一般的にインディーズ映画のサブジャンルだと定義されているよう、その根本的な性質がインディーズと変わらないという理由もあるだろう。
だが何より世界的なヒットとなる代表作が生まれなかったことが最たる理由ではないか。
アメリカの大きな映画ムーブメントには必ず誰もが知る代表作がある。
アメリカン・ニューシネマなら『イージー・ライダー』や『タクシードライバー』。
80年代エンタメ時代には『E.T.』や『スター・ウォーズ』。
90年代インディーズは『パルプ・フィクション』や『メメント』。
昨今のコミック原作ムービーには『バットマン』や『アベンジャーズ』のシリーズものがある。
だが、マンブルコアの約10年の歴史にはそういう大ヒット作が誕生しなかった。
ではマンブルコアは歴史の闇に葬られてしまったのか。
いや実際、そうはならなかったといえる。
最大の根拠はかつてマンブルコア・ムーブメントの最前線に立っていた女優・グレタ・ガーウィグの昨今の大活躍ぶりにある。
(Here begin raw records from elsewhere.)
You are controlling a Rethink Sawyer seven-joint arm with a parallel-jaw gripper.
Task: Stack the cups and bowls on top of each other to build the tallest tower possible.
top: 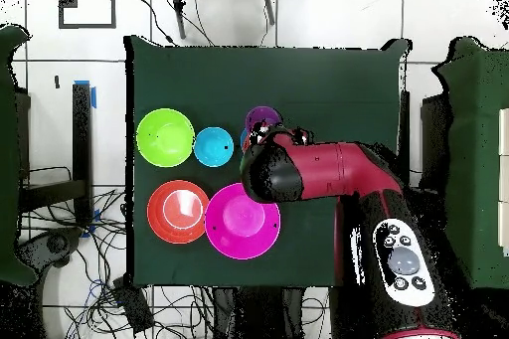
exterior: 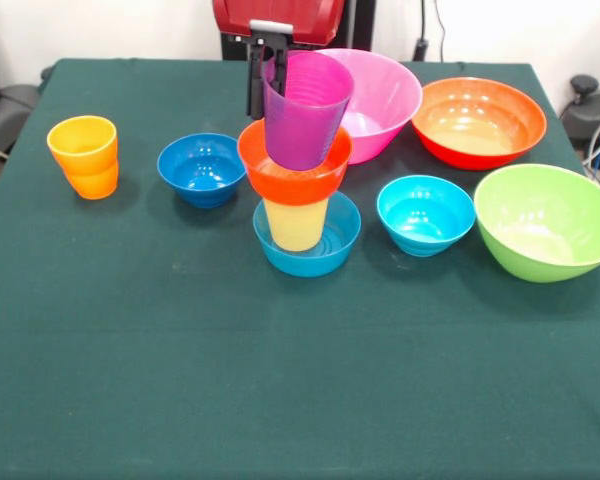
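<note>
Tower point(exterior: 300, 190) sits mid-table in front view: mid-blue small bowl point(exterior: 310, 245) as base, pale yellow cup point(exterior: 295, 222) upright inside it, orange-red small bowl point(exterior: 292, 172) perched on the cup's rim, and purple cup point(exterior: 305, 110) on top, tilted a bit w/ its mouth leaning toward the pink bowl point(exterior: 380, 95). Gripper point(exterior: 266, 62) comes down from the red arm head at the purple cup's rim; black fingers point(exterior: 254, 80) pinch the cup wall on its left side, one looks inside the cup, one outside, so it's clamped on that rim. Purple cup's base appears to sit in the orange-red small bowl, tho contact can't be confirmed. Orange cup point(exterior: 85, 157) stands alone well off to the left, upright. Dark blue small bowl point(exterior: 201, 168) just left of the tower, apart from it. Cyan small bowl point(exterior: 425, 213) to the right, near the lime green large bowl point(exterior: 547, 220). Large orange-red bowl point(exterior: 478, 120) sits at back right, beside the pink one. Overhead view: arm point(top: 328, 171) covers most of the tower, only the purple cup's rim peeks out past it; lime, cyan, pink and orange-red bowls all clear on the green tablecloth point(exterior: 280, 380).
</note>
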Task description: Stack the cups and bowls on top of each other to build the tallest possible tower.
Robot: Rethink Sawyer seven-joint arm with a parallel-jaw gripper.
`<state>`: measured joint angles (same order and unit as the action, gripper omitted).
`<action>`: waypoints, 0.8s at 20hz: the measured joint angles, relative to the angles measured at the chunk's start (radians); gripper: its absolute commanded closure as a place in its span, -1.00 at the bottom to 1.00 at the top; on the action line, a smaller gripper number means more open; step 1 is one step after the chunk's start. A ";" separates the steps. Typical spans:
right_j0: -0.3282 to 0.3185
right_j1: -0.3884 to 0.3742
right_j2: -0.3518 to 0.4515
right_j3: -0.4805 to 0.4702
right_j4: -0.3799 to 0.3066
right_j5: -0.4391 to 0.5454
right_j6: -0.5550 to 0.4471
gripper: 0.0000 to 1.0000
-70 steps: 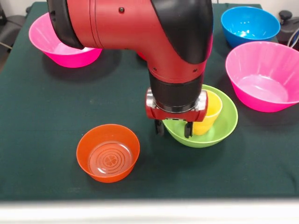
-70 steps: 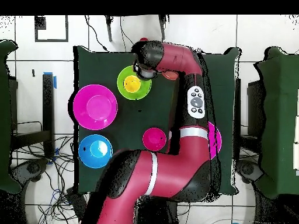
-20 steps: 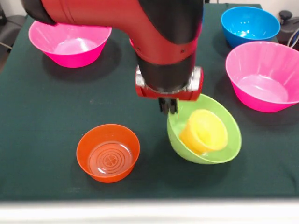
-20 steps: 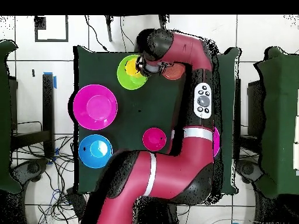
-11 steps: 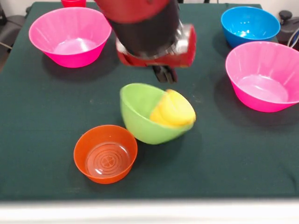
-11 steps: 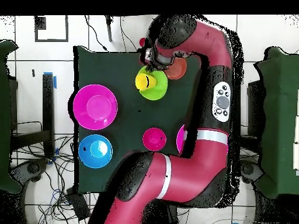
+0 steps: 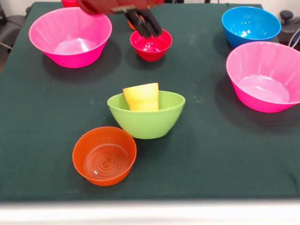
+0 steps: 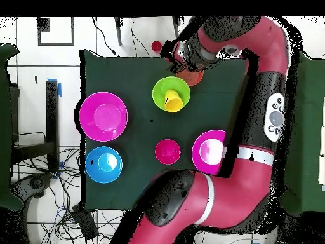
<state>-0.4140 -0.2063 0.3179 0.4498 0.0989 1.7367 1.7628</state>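
Tower: lime-green bowl (image 7: 146, 117) sits upright near the middle of the dark green table (image 7: 225, 150); yellow cup (image 7: 142, 96) stands inside it, tilted a little, its top rising above the bowl's rim
Orange bowl: (image 7: 104, 155) rests on the cloth just beside the green bowl, at its front-left in the front view; not stacked; ringed flat bottom shows inside
Crimson bowl: (image 7: 151, 45) small, behind the green bowl, well apart from it
Pink bowls: one large (image 7: 70, 36) at far left; one large (image 7: 265, 75) at right
Blue bowl: (image 7: 251, 24) far right corner
Gripper: (image 7: 145, 22) raised near the crimson bowl; fingers dark and close together, holding nothing; whether closed fully, cannot tell
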 measured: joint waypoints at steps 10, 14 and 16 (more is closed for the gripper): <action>-0.047 -0.034 0.048 0.000 0.031 0.055 0.000 1.00; -0.044 -0.035 0.044 0.000 0.006 0.039 0.000 1.00; -0.034 -0.034 0.023 0.000 -0.041 -0.030 0.000 1.00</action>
<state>-0.4484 -0.2400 0.3406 0.4494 0.0582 1.7071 1.7628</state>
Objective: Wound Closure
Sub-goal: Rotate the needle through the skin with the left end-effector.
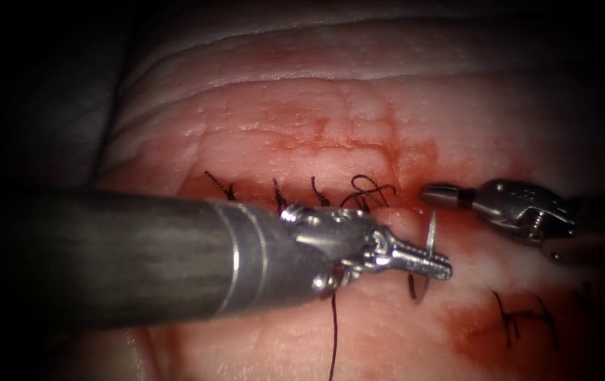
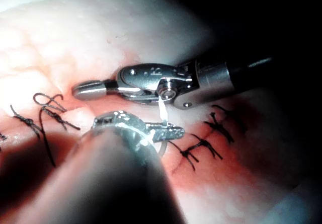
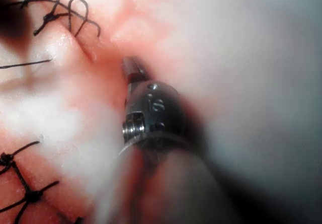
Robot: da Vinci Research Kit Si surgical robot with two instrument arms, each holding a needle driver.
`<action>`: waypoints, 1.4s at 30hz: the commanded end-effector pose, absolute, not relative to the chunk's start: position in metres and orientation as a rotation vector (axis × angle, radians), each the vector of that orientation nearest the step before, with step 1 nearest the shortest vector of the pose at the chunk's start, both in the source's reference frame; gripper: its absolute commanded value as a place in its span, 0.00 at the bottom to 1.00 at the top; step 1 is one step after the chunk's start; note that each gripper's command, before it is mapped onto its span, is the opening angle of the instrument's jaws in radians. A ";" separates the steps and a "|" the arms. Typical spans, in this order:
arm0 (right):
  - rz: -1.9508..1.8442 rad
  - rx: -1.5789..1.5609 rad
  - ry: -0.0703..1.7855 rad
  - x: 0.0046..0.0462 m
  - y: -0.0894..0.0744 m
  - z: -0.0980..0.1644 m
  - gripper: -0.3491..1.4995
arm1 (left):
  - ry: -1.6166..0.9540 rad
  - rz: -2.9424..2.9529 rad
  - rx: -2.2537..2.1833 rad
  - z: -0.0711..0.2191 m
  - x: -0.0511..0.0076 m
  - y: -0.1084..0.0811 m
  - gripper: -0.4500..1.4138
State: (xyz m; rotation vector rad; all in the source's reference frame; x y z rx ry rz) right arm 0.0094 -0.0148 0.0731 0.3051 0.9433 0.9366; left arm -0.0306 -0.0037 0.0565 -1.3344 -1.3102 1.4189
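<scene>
My left tool (image 1: 435, 264) reaches in from the left, its jaws shut on the curved needle (image 1: 431, 236) near mid-curve. The needle stands nearly upright with its point up. Its lower end meets the tissue (image 1: 302, 134) just under the jaws; I cannot tell how deep it sits. Dark thread (image 1: 333, 331) hangs down below the left tool's wrist. My right tool (image 1: 438, 194) lies to the upper right of the needle, jaws shut on nothing and apart from it. In the left wrist view the needle (image 2: 162, 110) rises between the left tool (image 2: 171, 131) and the right tool (image 2: 90, 89). The right tool (image 3: 132, 65) rests close over the tissue.
Several tied stitches with cut thread ends (image 1: 369, 190) line the cut to the upper left of the needle, and more stitches (image 1: 521, 317) sit at the lower right. Red fluid (image 1: 401, 159) stains the tissue around the cut. The left tool's shaft (image 1: 105, 254) covers the left foreground.
</scene>
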 end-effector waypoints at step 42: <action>0.916 0.302 0.958 0.0093 -0.016 0.074 0.00 | 0.298 2.381 -1.881 0.037 -0.0207 0.009 0.00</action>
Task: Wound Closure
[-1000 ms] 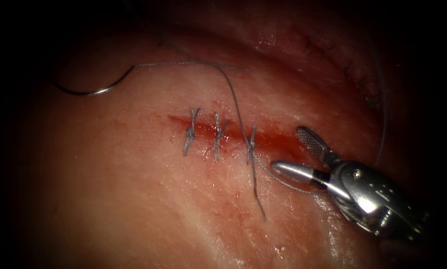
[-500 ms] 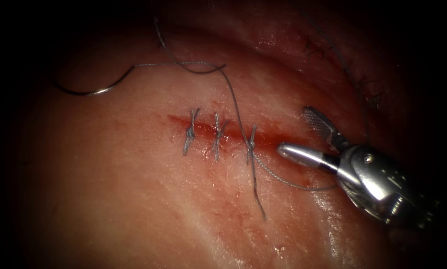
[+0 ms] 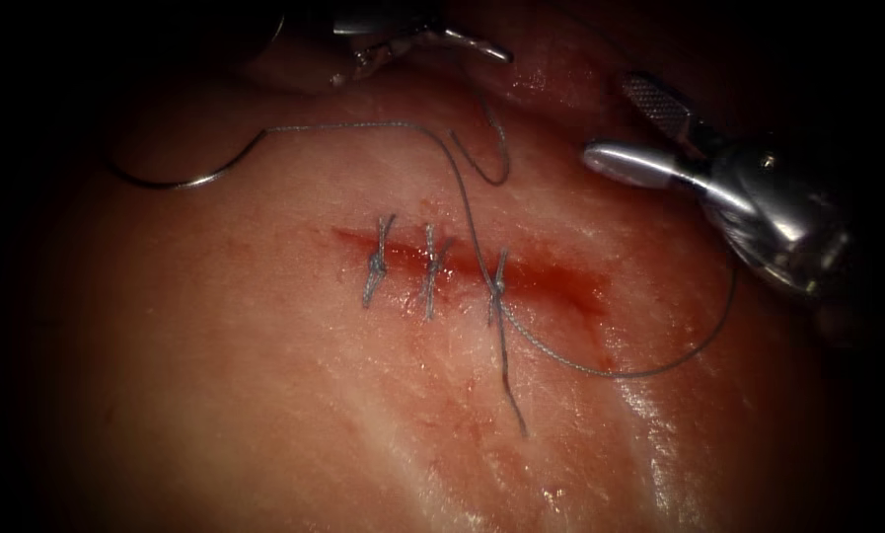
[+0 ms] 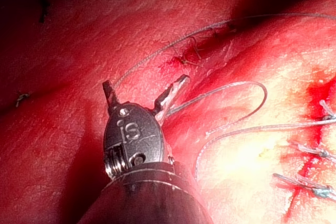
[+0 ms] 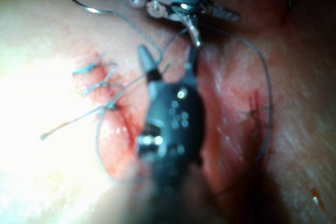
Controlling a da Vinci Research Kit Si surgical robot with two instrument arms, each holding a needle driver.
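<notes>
While both tools [image 3: 649, 123] [image 3: 417, 44] hang open and empty above the cut [image 3: 551, 281], we see needle [image 3: 181, 181] lying free far left; loose thread [image 3: 649, 370] could snag on jaws.

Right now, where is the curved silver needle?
In the endoscope view the curved silver needle lies loose on the pink tissue, up and left of the stitched red cut, held by neither tool.

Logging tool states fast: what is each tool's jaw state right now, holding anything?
Left tool: jaws open, holding nothing.
Right tool: jaws open, holding nothing.
</notes>
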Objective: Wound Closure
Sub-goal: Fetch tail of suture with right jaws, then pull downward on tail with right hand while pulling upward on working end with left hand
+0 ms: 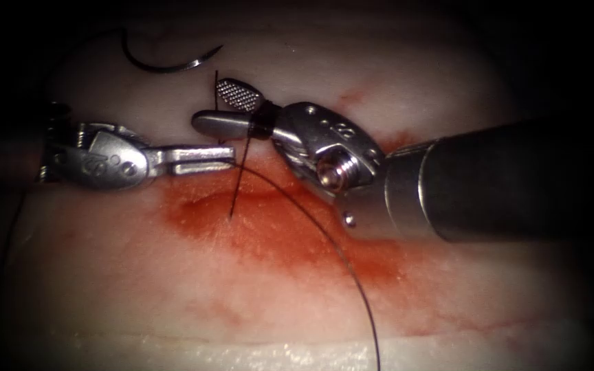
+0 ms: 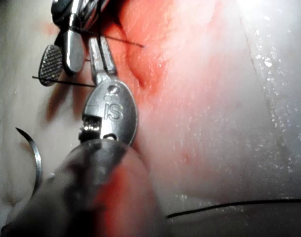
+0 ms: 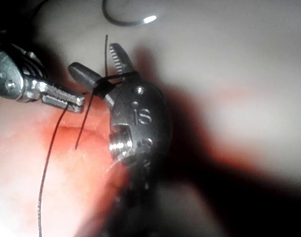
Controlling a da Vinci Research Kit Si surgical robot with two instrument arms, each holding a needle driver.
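Note:
The curved needle (image 1: 166,66) lies loose on the pale tissue (image 1: 407,75) beyond the cut (image 1: 207,199), held by neither tool; it also appears as needle (image 2: 37,160) and needle (image 3: 121,20). My left tool (image 1: 230,159) comes in from the left, shut on the thread (image 1: 324,237) at its tip. That long thread curves away toward the near edge. My right tool (image 1: 207,104) stands open, with thread wound around the base of its jaws. A straight strand (image 1: 239,175) runs from there down into the red-stained cut. A short end (image 1: 216,77) sticks up past the jaws.
Red fluid (image 1: 290,240) stains the tissue around the cut and toward the right. The right tool's thick shaft (image 1: 503,182) crosses the right side. The tissue's near edge (image 1: 242,347) runs along the front.

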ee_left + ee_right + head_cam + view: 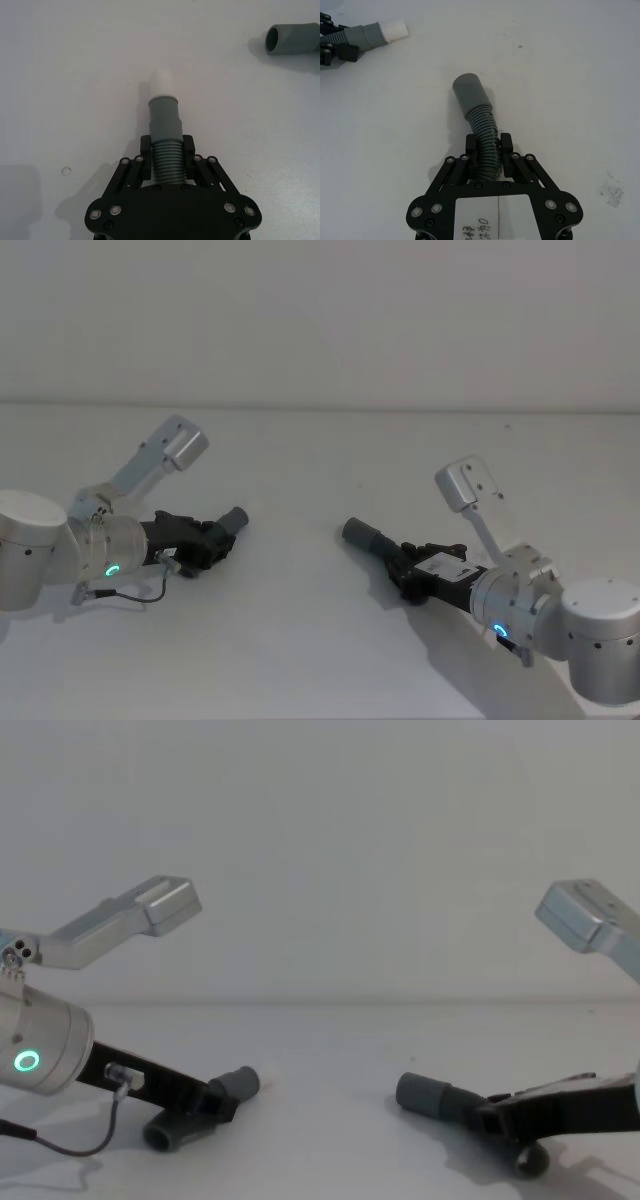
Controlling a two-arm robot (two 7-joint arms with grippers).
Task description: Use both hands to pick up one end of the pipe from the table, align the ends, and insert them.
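Note:
The pipe lies in two pieces. My left gripper point(166, 150) is shut on the ribs of the shorter piece point(166, 165), just behind its grey cuff point(165, 117) and whitish tip point(162, 84). In the head view this gripper point(207, 538) sits low at the table's point(300, 640) left, its cuff point(237, 519) pointing right. My right gripper point(489, 146) is shut on the longer ribbed piece point(485, 127), whose open cuff point(469, 92) bends away toward the left. The two ends point(240, 1082) point(424, 1093) face each other across a wide gap.
A plain pale wall rises behind the table's far edge point(320, 406). Each piece's loose tail point(165, 1134) point(529, 1159) hangs below its gripper, close to the surface. Bare table lies between the two arms.

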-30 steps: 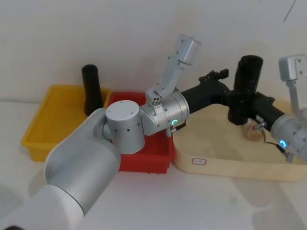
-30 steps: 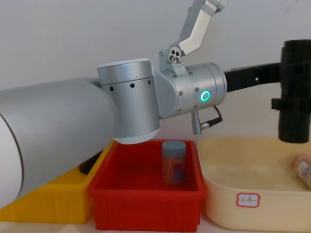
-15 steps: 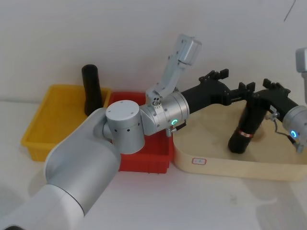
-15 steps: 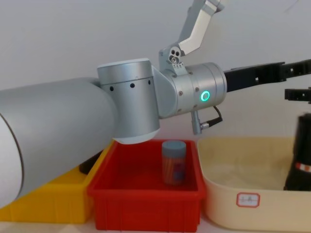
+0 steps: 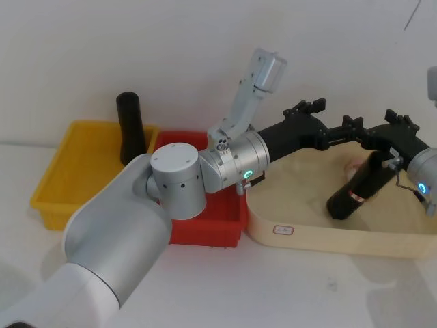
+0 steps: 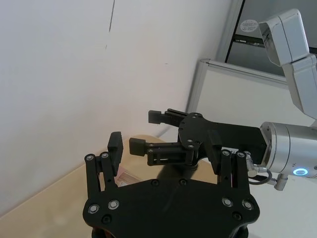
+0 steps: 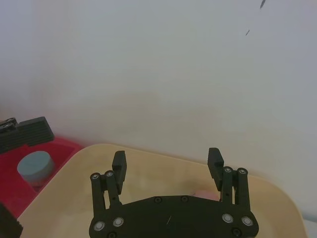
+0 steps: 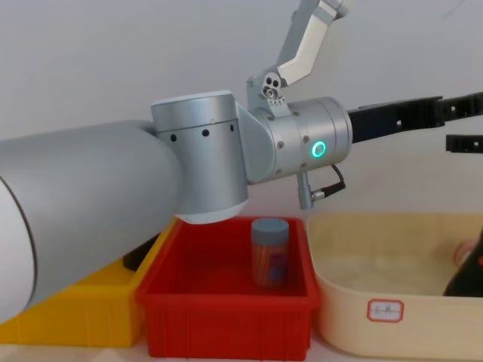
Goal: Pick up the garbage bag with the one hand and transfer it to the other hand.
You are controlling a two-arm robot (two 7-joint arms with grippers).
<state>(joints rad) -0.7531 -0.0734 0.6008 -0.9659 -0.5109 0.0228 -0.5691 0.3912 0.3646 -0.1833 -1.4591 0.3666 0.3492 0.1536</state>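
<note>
The garbage bag (image 5: pixel 360 189), a black roll with a red-and-white band, lies tilted inside the beige tray (image 5: pixel 307 232), its lower end near the front wall. In the chest view its black end (image 8: pixel 468 277) shows at the right edge. My left gripper (image 5: pixel 328 123), on the green-ringed arm, hangs open above the tray's left part with nothing in it. My right gripper (image 5: pixel 374 128), on the blue-ringed arm, is open just above the bag's upper end, not gripping it. Both wrist views show empty open fingers (image 6: pixel 115 146) (image 7: pixel 119 162).
A red bin (image 8: pixel 226 302) with a blue-grey can (image 8: pixel 269 253) sits left of the tray. A yellow bin (image 5: pixel 65 178) farther left holds a plain black roll (image 5: pixel 130 126). A pinkish object (image 5: pixel 354 165) lies in the tray behind the bag.
One second ago the bag was held upright above the tray. It dropped to stand in the tray and has now tipped to a lean. The right gripper drew slightly right.
</note>
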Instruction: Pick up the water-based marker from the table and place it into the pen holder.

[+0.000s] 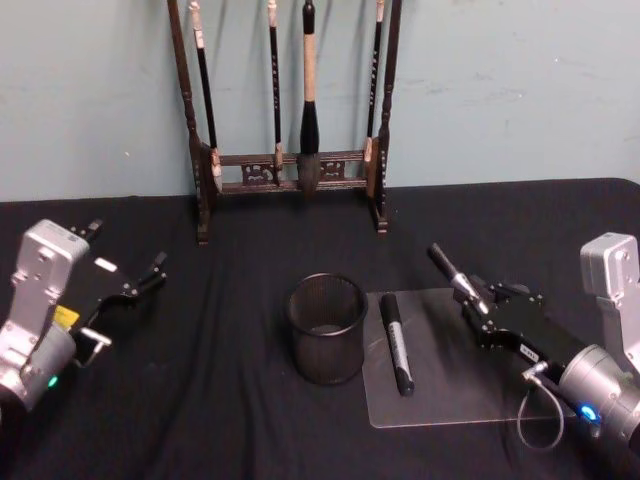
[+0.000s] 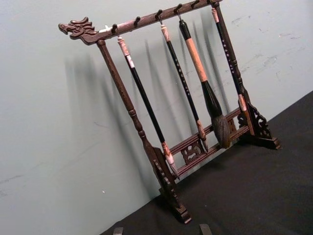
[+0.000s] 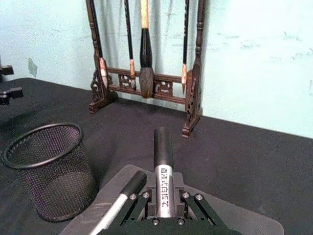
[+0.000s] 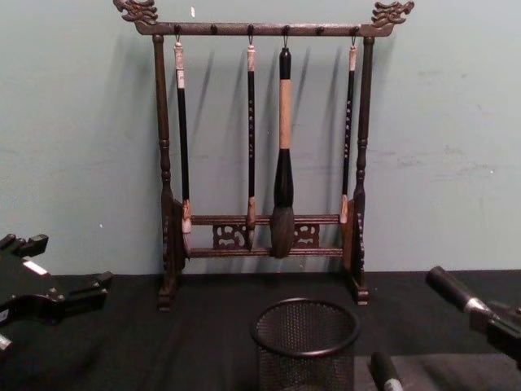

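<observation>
Head view shows right end effector (image 1: 480, 308) clamping a marker (image 1: 450, 270).

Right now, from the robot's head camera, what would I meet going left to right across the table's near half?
Left gripper, pen holder, loose marker on the clear sheet, right gripper holding a second marker.

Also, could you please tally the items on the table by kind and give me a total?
Markers: 2, the held marker in the right gripper, the loose marker on the clear mat
Calligraphy brushes: 4
Wooden brush rack: 1
Mesh pen holder: 1
Clear mat: 1
Total: 9
</observation>
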Controlling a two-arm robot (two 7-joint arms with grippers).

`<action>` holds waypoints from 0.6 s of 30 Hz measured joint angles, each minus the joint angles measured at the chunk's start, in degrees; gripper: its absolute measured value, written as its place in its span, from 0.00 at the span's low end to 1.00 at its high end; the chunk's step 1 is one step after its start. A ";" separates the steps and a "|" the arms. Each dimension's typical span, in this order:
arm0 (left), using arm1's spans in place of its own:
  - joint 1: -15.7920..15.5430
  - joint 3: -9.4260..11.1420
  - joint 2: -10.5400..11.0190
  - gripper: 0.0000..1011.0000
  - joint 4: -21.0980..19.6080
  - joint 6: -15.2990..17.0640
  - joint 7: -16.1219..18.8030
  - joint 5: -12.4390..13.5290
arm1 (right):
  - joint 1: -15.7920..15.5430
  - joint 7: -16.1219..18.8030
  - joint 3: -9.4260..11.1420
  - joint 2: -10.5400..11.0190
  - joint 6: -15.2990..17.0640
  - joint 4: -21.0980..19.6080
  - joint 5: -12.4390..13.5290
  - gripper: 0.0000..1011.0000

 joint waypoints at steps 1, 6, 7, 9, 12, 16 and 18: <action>0.00 0.00 0.00 1.00 0.00 0.00 0.00 0.00 | 0.08 0.00 -0.08 0.07 0.00 -0.26 -0.03 0.19; 0.00 0.00 0.00 1.00 0.00 0.00 0.00 0.00 | 0.94 -0.07 -0.54 0.01 -0.06 -0.91 -0.40 0.19; 0.00 0.00 0.00 1.00 0.00 0.00 0.00 0.00 | 1.12 -0.14 -0.65 -0.07 -0.11 -0.99 -0.55 0.19; 0.00 0.00 0.00 1.00 0.00 0.00 0.00 0.00 | 1.52 -0.36 -0.89 -0.33 -0.26 -1.12 -0.84 0.19; 0.00 0.00 0.00 1.00 0.00 0.00 0.00 0.00 | 2.32 -0.92 -1.52 -1.10 -0.56 -1.39 -1.54 0.19; 0.00 0.00 0.00 1.00 0.00 0.00 0.00 0.00 | 3.26 -1.13 -2.35 -2.09 -1.05 -1.50 -2.17 0.19; 0.00 0.00 0.00 1.00 0.00 0.00 0.00 0.00 | 3.77 -1.16 -2.74 -2.63 -1.27 -1.45 -2.38 0.19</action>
彼女は先の『ハンナだけど、生きていく!』や『フランシス・ハ』の主演女優でもある。
ガーウィグは監督・脚本家としての才能を開花させ、
2017年『レディ・バード』
2019年『ストーリー・オブ・マイライフ/わたしの若草物語』がアカデミー賞や全米批評家協会賞などで評価された。
その活躍ぶりはタランティーノやソフィア・コッポラが注目され始めたときと状況がよく似ている。
ガーウィグが今後『パルプ・フィクション』級のインディーズ魂あふれる大ヒット作を創れば状況は一気に変わる。
今後のマンブルコア・ムーブメントの歴史的な評価は、まさに今後の彼女の活躍次第だといえるだろう。